THE ROADS NOT TAKEN – Review by Alexandra Heller-Nicholas
By virtue of the very title alone, riffing as it does on the title of Robert Frost’s infamous 1916 poem, it is perhaps unsurprising that more than one critic has identified a vaguely literary ambience to revered British filmmaker Sally Potter’s latest offering, The Roads Not Taken. Even before seeing the film, I was myself instantly reminded of a book: Patrick White’s 1987 book Memoirs of Many in One. While a fictional novel, the book is predicated on the claim that it is in fact the memoirs of its central character – Alex Xenophon Demirjian Gray – which White, himself, is only editing.
Although far from the Nobel Prize winning White’s most famous book, it staunchly remains my favourite of his works. In it, we gain first hand insight into Alex’s internal life, a woman in her later years who has clearly lost her grip on reality.
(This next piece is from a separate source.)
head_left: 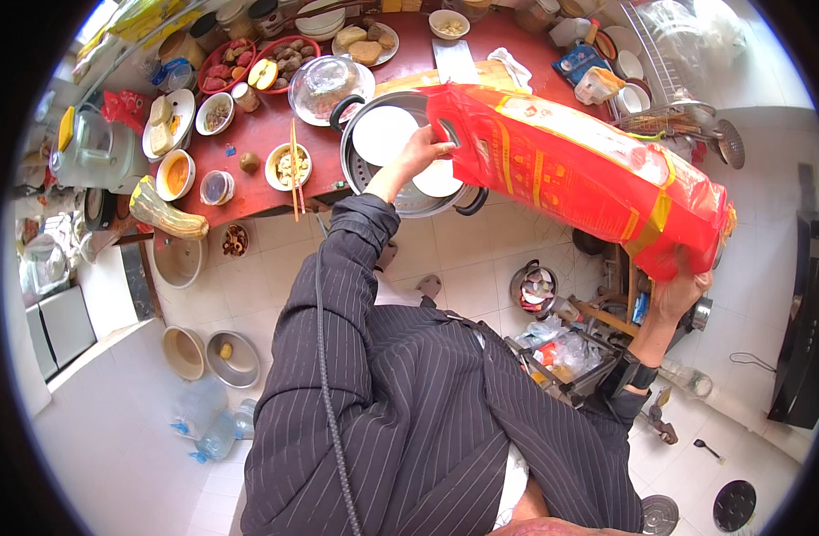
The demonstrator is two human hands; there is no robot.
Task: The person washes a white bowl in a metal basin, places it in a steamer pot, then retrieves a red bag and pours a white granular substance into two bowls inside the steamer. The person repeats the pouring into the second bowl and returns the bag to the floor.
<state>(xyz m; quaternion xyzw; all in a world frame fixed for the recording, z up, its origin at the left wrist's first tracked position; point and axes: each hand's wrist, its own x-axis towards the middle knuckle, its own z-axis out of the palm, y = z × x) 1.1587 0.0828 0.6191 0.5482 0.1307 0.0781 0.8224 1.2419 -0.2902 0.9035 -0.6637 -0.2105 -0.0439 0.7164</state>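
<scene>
A large, full red plastic bag (552, 170) with yellow bands is held up in both my hands, slanting over the right side of the table. My left hand (415, 154) is closed on its upper left end, beside the handle cut-out. At the lower right end, my right hand (682, 293) grips the bag from beneath; part of its fingers is hidden. Below my left hand stands a metal steamer pot (360, 165) with dark handles, at the table's front edge. Two round white things (384, 134) lie in it; I cannot tell whether they are bowls.
The red table (257, 170) carries a bowl with chopsticks (289, 167), a glass lid (327, 82), red baskets (226, 67) and a squash (166, 210). A dish rack (659, 67) stands at the right. Basins (233, 357) and water bottles (217, 438) are on the floor.
</scene>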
Yet while her family fret and wring their hands around her, worrying what to do and care for her, Alex takes us on the wildest of adventures as she slips in and out of her imagined fantasies, including (but not limited to) a lengthy period where she goes on a memorable tour across outback Australia under the stage name “Dolly Formosa”, travelling with a theatre troupe.
I was admittedly forced into reading White’s novel when I was a university undergraduate, but over the years I have found myself on more than a few occasions buying copies for friends who have had a loved one suffering from some form of dementia. Just as I have found White’s book a comfort to me at such times, my friends too discovered that it helped them shift their thinking about how we understand and care for people with these kinds of degenerative memory disorders.
This all sounds like a roundabout way to approach Potter’s latest film that had its world premiere to a broadly unmoved audience at the recent Berlinale, but for me the two are virtually inseparable. Starring Javier Bardem and Elle Fanning in objectively brilliant performances as a father and daughter struggling with the former’s severe mental decline, the film weaves its tale of 24 hours in the life of Bardem’s Leo and Fanning’s Molly as the dedicated, loving daughter attempts to take her father to the dentist and optometrist. In the face of the broad dismissal of her father’s fundamental right to dignity, Molly is frustrated both by the dehumanizing way with which he is treated, and her own struggle to help Leo when his mental faculty continues to deteriorate so rapidly.
Intercut through this, however, we also are privy to Leo’s internal life and his vivid memories of the past. Not wholly unlike Alex in White’s Memoirs of Many in One, Leo too travels elsewhere while those who seek to care from him are stuck in the present reality. But while for Alex, these sojourns offer liberating flights of fantasy, Leo is pulled back into often deeply traumatic memories of the past as he recalls the emotional immediacy and intensity of difficulties faced in relationships and encounters from long ago.
The Roads Not Taken is, clearly, not a particularly fun or easy film to watch, and nor, considering the weight of the subject matter, should it be. As both director and writer, Potter is clearly immersed and wholly dedicated to the world(s) she seeks to paint, how they lie in tension with each other, and how those tensions can be deeply distressing – not just for Leo himself, but for his devoted, loving daughter who is increasingly being forced to accepting things about her father’s ability to live independently that she has thus far been highly resistant to.
On one hand, there’s little of the film to fault: the performances are outstanding, the screenplay is meticulous, and as one of the most unwaveringly finest British filmmakers of the last forty years, Potter herself is of course very confident and capable behind the wheel. And yet, while on paper The Roads Not Taken should be up there with her finest work, at the end of the day it simply just doesn’t cut it. It’s hard to pinpoint exactly why the target is missed as technically all the pieces are here, but there’s something unexpectedly shallow about the film, despite the unambiguous depths of the thematic terrain it seeks to plummet.
While I do not for one moment buy any suggestion that novels are somehow superior to cinema and reject such highbrow, archaic claims with undisguised aggression, I do wonder if it might be a question of form that allowed White to tell his (very) similar story so compellingly, while Potter’s in contrast falls comparatively flat. Or, perhaps more likely, maybe I’ve simply just heard the story before, and it was better. Either way, Potter’s lesser efforts – of which The Roads Not Taken is sadly one – are still undeniably superior to the vast bulk of movies being made today. This film is direct evidence that even Potter’s slight misfires are something most other filmmakers could only ever dream of aspiring to.